Selo

Nos últimos anos, o mundo tem vivenciado um movimento importante e revolucionário no qual as populações passaram a entender as cidades onde vivem como uma extensão de suas casas, um espaço único e especial que merece atenção e cuidados. O pensamento é, na realidade, um retorno à origem do conceito de cidade: um espaço do convívio coletivo, da troca e do afeto, proposta que se perdeu no decorrer dos anos, sendo substituída pelo viés da divisão e do isolamento.

O modelo em vigor, contudo, já se mostra insustentável e, além do retorno à ideia do coletivo, trouxe de volta o ideal do pertencimento e a reflexão de que a construção de um mundo melhor e mais igualitário começa nos cuidados com a cidade em que se escolheu viver, a continuação do seu lar, o microcosmo de cada um. Neste sentido, começaram a surgir em metrópoles como Nova York, Los Angeles, Cidade do México, Barcelona, Paris, Bogotá e São Paulo uma série de iniciativas em prol de questões como ocupação do espaço urbano, mobilidade, meio ambiente, direito das mulheres e da população LGBTQI, alimentação orgânica, acesso à cultura, ressignificação da definição do que é trabalho, dentre outras. Ações criadas não por Estados, mas por empresas, Ongs e pela sociedade civil que, de maneira orgânica e consistente, estão mudando (para melhor) a realidade das cidades e, consequentemente, de seus habitantes.
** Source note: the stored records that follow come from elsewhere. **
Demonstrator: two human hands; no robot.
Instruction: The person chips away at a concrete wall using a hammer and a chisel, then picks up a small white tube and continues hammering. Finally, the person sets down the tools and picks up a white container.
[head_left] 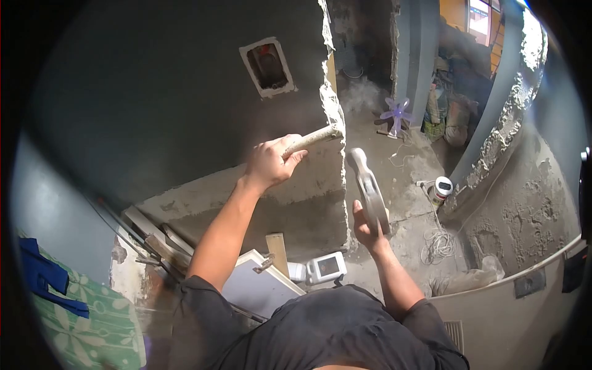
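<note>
My left hand (271, 163) is closed around a thick, dusty rod-shaped chisel (313, 138). The chisel slants up to the right, its far end at the ragged plaster edge (333, 111) of the dark wall. In my right hand (369, 233) is a metal hammer (369, 188), its head raised to the right of the wall edge and apart from the chisel. My fingers wrap the lower part of the hammer, hiding some of its handle.
A recessed wall box (267, 66) opens in the dark wall. Below stand a white panel (256, 283) and a work light (327, 268). To the right are a white bucket (441, 189), coiled cable (438, 245) and stacked sacks (456, 117). Green patterned cloth (92, 320) hangs lower left.
</note>
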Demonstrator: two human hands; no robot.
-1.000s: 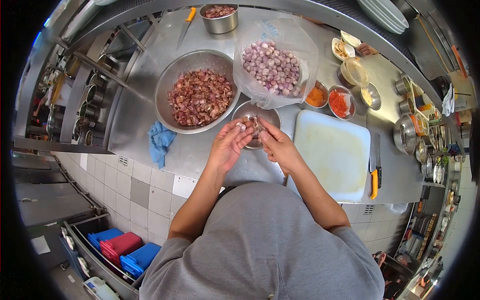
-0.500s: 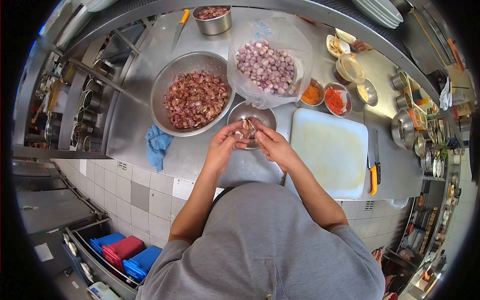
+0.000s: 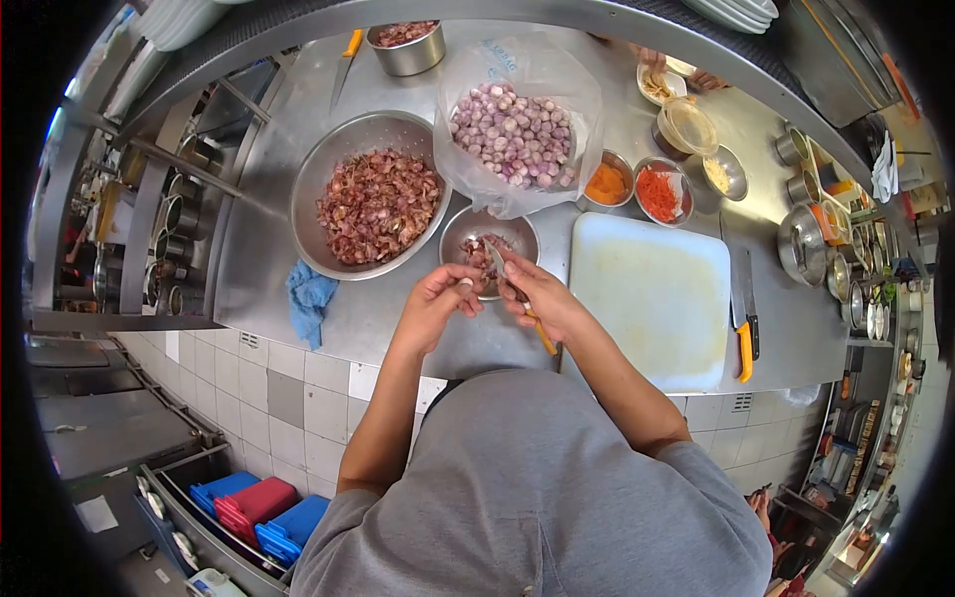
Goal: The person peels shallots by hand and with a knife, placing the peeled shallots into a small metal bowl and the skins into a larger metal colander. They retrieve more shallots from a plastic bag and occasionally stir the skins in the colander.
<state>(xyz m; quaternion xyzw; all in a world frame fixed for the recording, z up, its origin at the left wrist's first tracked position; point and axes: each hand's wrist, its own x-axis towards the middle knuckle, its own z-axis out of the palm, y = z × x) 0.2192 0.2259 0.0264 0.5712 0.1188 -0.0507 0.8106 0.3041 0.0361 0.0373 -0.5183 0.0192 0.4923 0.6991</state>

Com o objetivo de dar visibilidade e reconhecer a importância e o impacto de movimentos criados neste sentido em São Paulo, a Escola São Paulo criou o Selo ESP. A iniciativa objetiva ser uma chancela da instituição para todos os projetos criados com o intuito de transformar a capital em uma cidade mais sustentável, funcional, igualitária e, principalmente, humana.